Assessment of Bowel Perfusion Using Indocyanine Green Fluorescence Imaging during Laparoscopic Resection of Colorectal Cancer: A Randomized Controlled Trial

Background Morbidity and death are linked to anastomotic leaking after colorectal cancer resection. Indocyanine green-fluorescence angiography has shown promising outcomes in lowering the rate of AL and properly assessing the adequacy of the anastomosis. Aim To evaluate whether intraoperative indocyanine green fluorescence angiography (ICG‑FA) reduces the rate of clinically significant anastomotic leak after laparoscopic colorectal cancer resection and to describe its impact on intraoperative decision‑making. Methods Parallel‑group randomized controlled trial (1:1 ICG‑FA vs standard visual assessment). The primary outcome was anastomotic leak within 30 days. Secondary outcomes were change in transection line, operative time, postoperative complications, reoperation, and length of stay. Categorical outcomes were analyzed with Fisher’s exact test and continuous outcomes with non‑parametric or t‑tests as appropriate; effects are presented with 95% confidence intervals (CI). Results Forty‑three patients were randomized (ICG‑FA n = 22, Control n = 21). Anastomotic leak occurred in 0/22 vs 2/21; risk difference − 9.5 percentage points (95% CI -28.9 to 12.2); Fisher’s exact p = 0.23. ICG‑FA prompted a change in transection line in 5/22 (22.7%) vs 2/21 (9.5%; p = 0.20). Mean operative time was 205.9 ± 27.2 vs 221.5 ± 27.6 minutes (p = 0.03). Pulmonary complications occurred more often in the ICG‑FA group (5/22 [22.7%] vs 0/21 [0%]; p = 0.02). No ICG‑related adverse events were observed. Conclusion ICG‑FA was feasible and influenced intraoperative decision‑making; however, the reduction in anastomotic leak was not statistically significant in this small trial.
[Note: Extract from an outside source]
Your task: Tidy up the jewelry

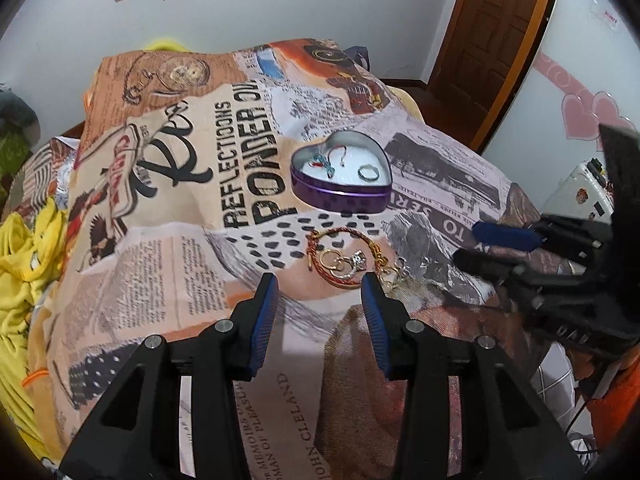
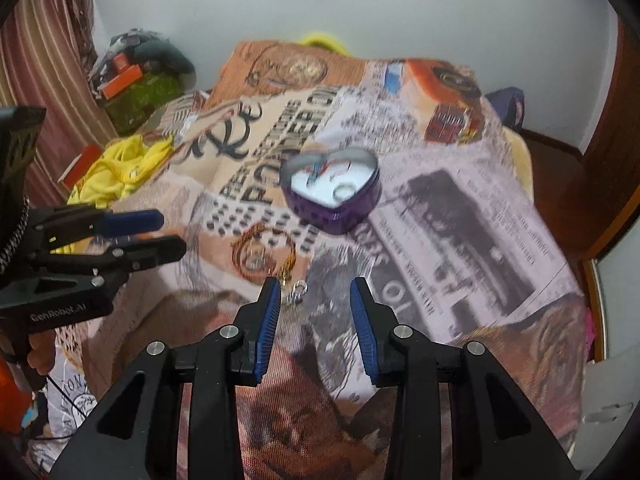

Given baseline imbalances and limited power, findings should be interpreted cautiously and validated in larger, adequately powered studies. Trial Registration This trial was registered in the Pan African Clinical Trial Registry (PACTR) under the identifier PACTR202603814227601 on 24/03/2026 . The study was retrospectively registered becaus e there was no operational national clinical trials registry system during the enrollment period , and full efforts were made to register the trial at the earliest feasible opportunity.